EU-Zolldeal mit den USA: Frankreich spart sich den Applaus
Insbesondere der Investitionszwang in den USA sorgt in Frankreich für Kritik am Deal der EU. Premier Bayrou spricht von einer „Unterwerfung“ unter Trump.

Es kommt wenig Applaus für Ursula von der Leyen aus Frankreich. Der von ihr mit US-Präsident Donald Trump ausgehandelte Deal im Zollstreit wird hart kritisiert und bestenfalls, wie zum Beispiel von der Wirtschaftszeitung Les Échos, als „Schadensbegrenzung“ angesichts der Gefahr eines offenen Handelskriegs geschluckt. Premierminister François Bayrou aber spricht von einer „finsteren Stunde“, da sich die EU mit einer „Unterwerfung“ unter die Interessen der USA abfinde.
Sein Handelsminister Benjamin Haddad war in einer ersten Reaktion auf X sehr viel zurückhaltender: Der Deal sei zwar „unausgewogen“, verschaffe aber der von einer amerikanischen Eskalation im Handelsstreit bedrohten Weltwirtschaft wenigstens eine „vorübergehende Stabilität“. Zudem seien Schlüsselsektoren wie Flugzeugbau, Pharmazeutik und Spirituosen sowie gewisse Exporteure der französischen Landwirtschaft vor allzu weitgehenden Konzessionen bewahrt worden.

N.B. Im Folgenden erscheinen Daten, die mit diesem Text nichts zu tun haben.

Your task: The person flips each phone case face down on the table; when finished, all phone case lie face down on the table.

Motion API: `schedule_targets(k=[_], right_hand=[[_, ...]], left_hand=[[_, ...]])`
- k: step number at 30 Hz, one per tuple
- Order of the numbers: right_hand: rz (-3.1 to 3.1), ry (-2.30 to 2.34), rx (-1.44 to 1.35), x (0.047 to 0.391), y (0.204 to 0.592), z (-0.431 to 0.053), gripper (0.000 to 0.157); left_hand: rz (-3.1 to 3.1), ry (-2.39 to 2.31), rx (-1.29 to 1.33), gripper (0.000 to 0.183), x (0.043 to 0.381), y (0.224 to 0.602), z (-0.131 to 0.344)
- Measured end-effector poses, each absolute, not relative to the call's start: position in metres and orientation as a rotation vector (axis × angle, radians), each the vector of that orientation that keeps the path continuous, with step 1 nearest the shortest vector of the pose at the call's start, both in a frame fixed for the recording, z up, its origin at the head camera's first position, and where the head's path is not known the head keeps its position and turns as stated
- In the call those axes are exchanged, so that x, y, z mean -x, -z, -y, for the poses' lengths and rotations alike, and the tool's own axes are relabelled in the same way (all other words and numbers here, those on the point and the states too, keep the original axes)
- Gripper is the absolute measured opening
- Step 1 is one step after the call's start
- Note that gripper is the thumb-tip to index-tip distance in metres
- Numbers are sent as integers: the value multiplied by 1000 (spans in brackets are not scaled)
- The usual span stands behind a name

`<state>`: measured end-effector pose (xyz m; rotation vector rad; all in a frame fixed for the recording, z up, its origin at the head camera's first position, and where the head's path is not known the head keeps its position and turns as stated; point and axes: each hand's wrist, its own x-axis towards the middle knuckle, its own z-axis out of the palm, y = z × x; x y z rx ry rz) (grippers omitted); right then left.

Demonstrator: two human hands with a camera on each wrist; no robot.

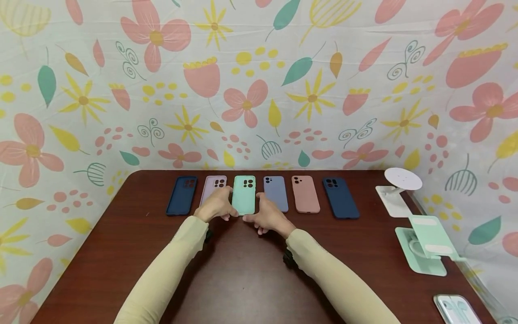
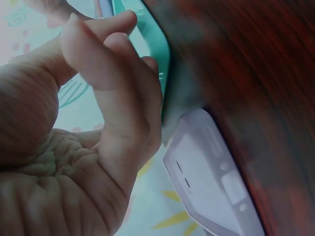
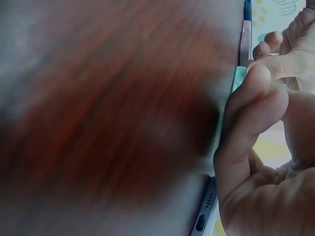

Auch würden laut Haddad die europäischen Normen für Pharmazieprodukte und Regeln für Digitalkonzerne nicht angetastet – was noch zu überprüfen bleibt. Die für Frankreich sehr wichtige Luxusindustrie – Mode, Kosmetik, Lederwaren –, die offenbar weit Schlimmeres befürchtet hatte, reagiert eher erleichtert auf die Aussicht einer Zollerhöhung auf 15 Prozent für die in die USA exportierten Produkte.
Problematischer als die Zölle ist für Frankreich vor allem die Forderung an die EU, 600 Milliarden Euro in den USA zu investieren und für 750 Milliarden Euro hauptsächlich fossile Energie zu kaufen. Präsident Macron hatte im Gegenteil immer verlangt, mit Investitionen die Unabhängigkeit der europäischen Industriezweige, namentlich der Rüstung, massiv zu stärken.
Wo soll nun das Kapital herkommen, wenn die Produktion in die USA verlegt wird, und wie sollen die erneuerbaren Energien entsprechend den Klimazielen den Vorrang erhalten, wenn Schiefergasöl aus den USA importiert werden muss? „Das sind unsere Arbeitsplätze, unsere Produktion und unsere Umwelt, die von der Kommission da geopfert werden“, mahnt die Parti Socialiste. Seltene Einigkeit daher bei der linken und rechten Opposition: Die linke La France insoumise spricht von „Kapitulation“, die Rechtspopulistin Marine Le Pen von einem „politischen, ökonomischen und moralischen Fiasko“.